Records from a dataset
* * * * * * * * *

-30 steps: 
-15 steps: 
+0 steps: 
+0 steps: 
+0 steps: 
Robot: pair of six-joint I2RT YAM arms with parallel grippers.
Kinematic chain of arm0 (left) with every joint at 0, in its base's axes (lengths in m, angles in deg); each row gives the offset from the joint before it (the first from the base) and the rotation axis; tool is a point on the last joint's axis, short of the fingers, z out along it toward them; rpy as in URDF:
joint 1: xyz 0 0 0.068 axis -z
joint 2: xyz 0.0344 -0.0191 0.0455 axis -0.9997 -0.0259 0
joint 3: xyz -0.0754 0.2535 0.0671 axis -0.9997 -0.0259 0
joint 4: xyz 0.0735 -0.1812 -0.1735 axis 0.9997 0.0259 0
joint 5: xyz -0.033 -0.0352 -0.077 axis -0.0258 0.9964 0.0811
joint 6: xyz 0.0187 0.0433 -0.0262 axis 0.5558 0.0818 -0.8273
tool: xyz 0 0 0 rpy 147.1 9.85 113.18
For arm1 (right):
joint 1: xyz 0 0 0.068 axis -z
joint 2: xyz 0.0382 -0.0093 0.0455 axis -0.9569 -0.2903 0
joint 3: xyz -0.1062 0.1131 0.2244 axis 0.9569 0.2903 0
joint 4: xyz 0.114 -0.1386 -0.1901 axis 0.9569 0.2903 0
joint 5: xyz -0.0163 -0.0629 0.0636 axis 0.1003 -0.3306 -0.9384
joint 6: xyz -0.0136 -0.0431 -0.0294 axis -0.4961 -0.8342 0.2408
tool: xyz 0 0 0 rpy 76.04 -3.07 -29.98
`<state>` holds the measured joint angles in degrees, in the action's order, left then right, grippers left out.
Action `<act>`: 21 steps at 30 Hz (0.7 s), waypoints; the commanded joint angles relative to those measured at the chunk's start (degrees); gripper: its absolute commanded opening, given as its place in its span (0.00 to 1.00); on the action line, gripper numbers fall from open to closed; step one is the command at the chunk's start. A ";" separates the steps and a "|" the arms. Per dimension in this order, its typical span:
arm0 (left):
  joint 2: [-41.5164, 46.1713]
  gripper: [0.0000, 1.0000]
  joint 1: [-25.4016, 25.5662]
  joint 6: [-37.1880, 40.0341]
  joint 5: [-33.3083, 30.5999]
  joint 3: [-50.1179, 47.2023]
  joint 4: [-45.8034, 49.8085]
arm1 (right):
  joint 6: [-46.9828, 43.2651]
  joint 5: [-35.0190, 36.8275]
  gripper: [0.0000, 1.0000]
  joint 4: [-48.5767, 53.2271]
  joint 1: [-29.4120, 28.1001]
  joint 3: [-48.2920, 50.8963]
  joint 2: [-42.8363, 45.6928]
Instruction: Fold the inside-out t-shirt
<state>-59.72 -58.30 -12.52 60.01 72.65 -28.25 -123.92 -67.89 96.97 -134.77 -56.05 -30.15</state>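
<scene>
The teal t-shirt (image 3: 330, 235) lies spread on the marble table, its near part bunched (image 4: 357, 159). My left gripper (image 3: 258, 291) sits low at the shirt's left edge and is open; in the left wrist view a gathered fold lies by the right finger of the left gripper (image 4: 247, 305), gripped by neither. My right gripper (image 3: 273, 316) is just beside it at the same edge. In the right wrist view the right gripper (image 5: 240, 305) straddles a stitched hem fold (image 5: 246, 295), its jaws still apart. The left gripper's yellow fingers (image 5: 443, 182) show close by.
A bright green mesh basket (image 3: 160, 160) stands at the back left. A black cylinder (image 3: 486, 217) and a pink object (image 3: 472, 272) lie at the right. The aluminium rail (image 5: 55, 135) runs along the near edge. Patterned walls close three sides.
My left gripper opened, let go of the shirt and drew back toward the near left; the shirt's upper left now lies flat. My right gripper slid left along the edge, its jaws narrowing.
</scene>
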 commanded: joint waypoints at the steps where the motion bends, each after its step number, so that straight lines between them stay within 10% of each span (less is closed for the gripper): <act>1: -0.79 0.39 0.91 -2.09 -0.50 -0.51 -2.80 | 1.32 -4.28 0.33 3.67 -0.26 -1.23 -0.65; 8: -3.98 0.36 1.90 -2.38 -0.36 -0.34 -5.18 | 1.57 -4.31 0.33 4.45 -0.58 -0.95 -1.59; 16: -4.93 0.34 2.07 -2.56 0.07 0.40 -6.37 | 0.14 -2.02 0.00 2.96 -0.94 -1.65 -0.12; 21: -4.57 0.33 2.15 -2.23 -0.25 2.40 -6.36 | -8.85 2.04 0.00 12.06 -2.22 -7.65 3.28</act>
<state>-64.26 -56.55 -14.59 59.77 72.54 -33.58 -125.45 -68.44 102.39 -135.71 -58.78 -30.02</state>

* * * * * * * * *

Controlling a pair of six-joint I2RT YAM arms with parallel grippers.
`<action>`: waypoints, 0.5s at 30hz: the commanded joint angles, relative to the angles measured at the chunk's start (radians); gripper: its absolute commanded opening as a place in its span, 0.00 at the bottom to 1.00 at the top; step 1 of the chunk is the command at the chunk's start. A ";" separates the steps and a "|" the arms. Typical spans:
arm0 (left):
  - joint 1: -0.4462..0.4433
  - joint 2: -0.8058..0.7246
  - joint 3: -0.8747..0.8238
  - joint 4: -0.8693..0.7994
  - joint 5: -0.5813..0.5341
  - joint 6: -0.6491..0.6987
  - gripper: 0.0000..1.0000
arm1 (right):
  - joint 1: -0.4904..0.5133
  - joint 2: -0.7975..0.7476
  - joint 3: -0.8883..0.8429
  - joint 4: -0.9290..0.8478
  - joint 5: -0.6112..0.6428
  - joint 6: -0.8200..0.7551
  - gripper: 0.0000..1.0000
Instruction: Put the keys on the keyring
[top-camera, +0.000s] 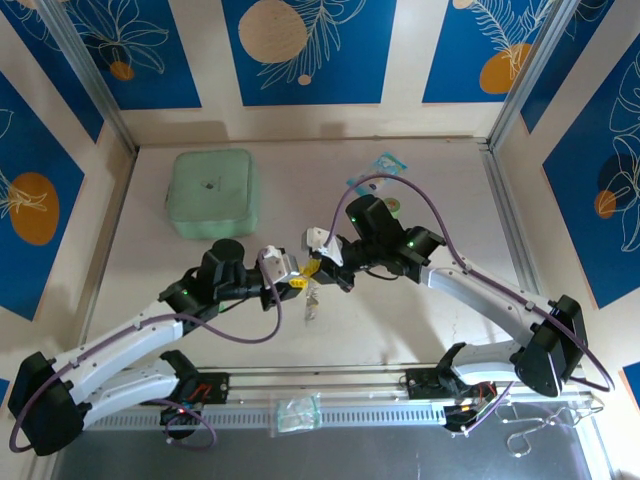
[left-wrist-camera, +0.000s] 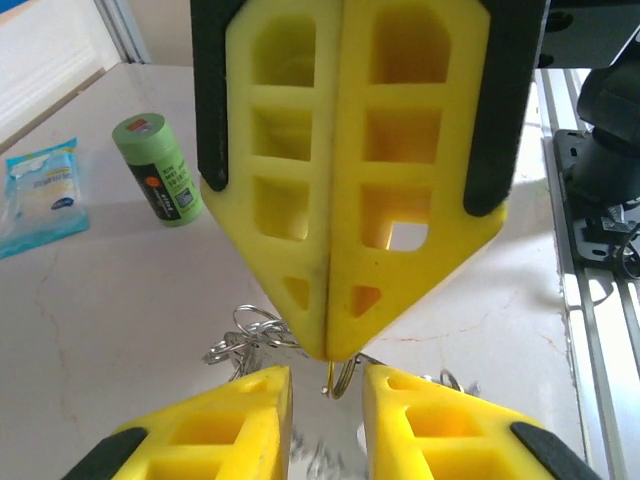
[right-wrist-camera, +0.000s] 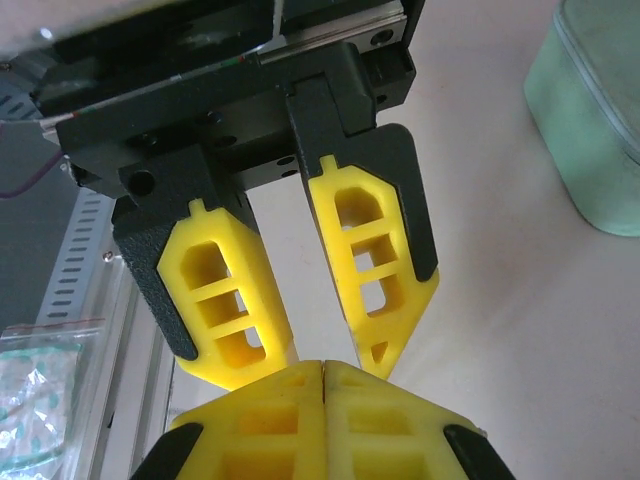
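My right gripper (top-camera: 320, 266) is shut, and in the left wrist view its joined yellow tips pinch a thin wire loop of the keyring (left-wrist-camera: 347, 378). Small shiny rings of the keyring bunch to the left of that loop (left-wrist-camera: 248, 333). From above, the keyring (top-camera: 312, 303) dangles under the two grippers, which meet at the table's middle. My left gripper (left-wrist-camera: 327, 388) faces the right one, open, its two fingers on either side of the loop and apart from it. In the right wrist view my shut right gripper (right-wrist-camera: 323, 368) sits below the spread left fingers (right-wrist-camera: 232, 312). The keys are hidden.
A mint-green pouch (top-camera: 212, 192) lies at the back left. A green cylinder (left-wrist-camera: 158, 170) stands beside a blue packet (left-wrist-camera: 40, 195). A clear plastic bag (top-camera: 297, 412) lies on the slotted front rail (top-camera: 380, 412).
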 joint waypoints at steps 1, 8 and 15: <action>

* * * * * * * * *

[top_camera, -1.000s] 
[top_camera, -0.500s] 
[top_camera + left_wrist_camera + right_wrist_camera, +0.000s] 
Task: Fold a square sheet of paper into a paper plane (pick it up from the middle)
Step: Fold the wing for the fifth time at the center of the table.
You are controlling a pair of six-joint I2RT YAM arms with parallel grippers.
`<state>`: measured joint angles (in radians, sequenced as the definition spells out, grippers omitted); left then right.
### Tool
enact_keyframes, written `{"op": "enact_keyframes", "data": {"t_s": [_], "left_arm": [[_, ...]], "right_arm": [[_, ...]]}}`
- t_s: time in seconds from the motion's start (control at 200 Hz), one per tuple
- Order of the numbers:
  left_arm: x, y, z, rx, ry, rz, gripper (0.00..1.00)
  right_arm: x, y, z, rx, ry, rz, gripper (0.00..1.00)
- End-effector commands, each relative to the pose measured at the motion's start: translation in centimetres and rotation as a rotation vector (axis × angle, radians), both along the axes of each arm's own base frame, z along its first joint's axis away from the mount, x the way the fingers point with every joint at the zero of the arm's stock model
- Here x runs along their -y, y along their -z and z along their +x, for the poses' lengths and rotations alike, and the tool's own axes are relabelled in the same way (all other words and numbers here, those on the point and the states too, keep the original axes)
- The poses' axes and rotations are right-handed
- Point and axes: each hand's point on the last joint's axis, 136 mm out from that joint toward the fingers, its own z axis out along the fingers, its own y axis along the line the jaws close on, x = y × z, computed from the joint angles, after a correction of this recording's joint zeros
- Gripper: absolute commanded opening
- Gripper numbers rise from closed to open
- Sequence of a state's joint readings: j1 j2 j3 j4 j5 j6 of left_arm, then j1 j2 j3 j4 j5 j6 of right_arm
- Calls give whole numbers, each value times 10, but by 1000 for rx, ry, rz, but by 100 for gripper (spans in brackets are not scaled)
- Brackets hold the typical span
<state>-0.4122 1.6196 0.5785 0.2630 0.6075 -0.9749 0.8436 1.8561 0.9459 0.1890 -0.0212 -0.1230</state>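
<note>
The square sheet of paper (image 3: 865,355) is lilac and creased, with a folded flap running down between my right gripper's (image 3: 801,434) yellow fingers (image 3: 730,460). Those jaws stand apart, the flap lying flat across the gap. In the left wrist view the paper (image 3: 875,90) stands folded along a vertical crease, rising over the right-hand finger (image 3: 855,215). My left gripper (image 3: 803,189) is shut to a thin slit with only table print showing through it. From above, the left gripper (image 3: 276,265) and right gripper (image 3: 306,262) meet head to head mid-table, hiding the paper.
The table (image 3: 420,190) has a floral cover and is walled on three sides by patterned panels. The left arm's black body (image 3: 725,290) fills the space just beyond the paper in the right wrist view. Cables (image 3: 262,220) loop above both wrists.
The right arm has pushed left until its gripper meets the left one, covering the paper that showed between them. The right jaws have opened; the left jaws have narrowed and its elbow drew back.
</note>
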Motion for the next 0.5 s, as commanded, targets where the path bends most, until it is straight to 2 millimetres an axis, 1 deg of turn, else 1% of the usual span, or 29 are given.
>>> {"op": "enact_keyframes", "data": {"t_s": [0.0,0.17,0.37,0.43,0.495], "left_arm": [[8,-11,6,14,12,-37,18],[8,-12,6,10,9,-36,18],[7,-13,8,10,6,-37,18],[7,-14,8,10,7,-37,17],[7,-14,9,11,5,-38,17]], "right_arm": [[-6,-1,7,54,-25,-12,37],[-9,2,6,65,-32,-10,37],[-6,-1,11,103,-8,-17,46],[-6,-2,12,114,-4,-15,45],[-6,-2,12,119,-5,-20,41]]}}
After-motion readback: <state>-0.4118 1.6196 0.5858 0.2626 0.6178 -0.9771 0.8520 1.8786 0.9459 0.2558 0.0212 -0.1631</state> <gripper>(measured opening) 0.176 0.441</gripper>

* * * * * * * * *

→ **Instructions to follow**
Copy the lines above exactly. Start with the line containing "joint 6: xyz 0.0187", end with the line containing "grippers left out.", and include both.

→ **Answer for the task**
joint 6: xyz 0.0187 0.0433 -0.0262 axis 0.5558 0.0818 -0.8273
tool: xyz 0 0 0 rpy 147.1 9.85 113.18
For arm1 (right):
joint 1: xyz 0 0 0.068 axis -z
joint 2: xyz 0.0382 -0.0093 0.0455 axis -0.9569 -0.2903 0
joint 3: xyz -0.1062 0.1131 0.2244 axis 0.9569 0.2903 0
joint 4: xyz 0.114 -0.1386 -0.1901 axis 0.9569 0.2903 0
joint 5: xyz -0.0163 -0.0629 0.0636 axis 0.1003 -0.3306 -0.9384
joint 6: xyz -0.0136 -0.0431 -0.0294 axis -0.4961 -0.8342 0.2408
tool: xyz 0 0 0 rpy 76.04 -3.07 -29.98
`<state>` holds the measured joint angles in degrees, in the action's order, left then right, grippers left out.

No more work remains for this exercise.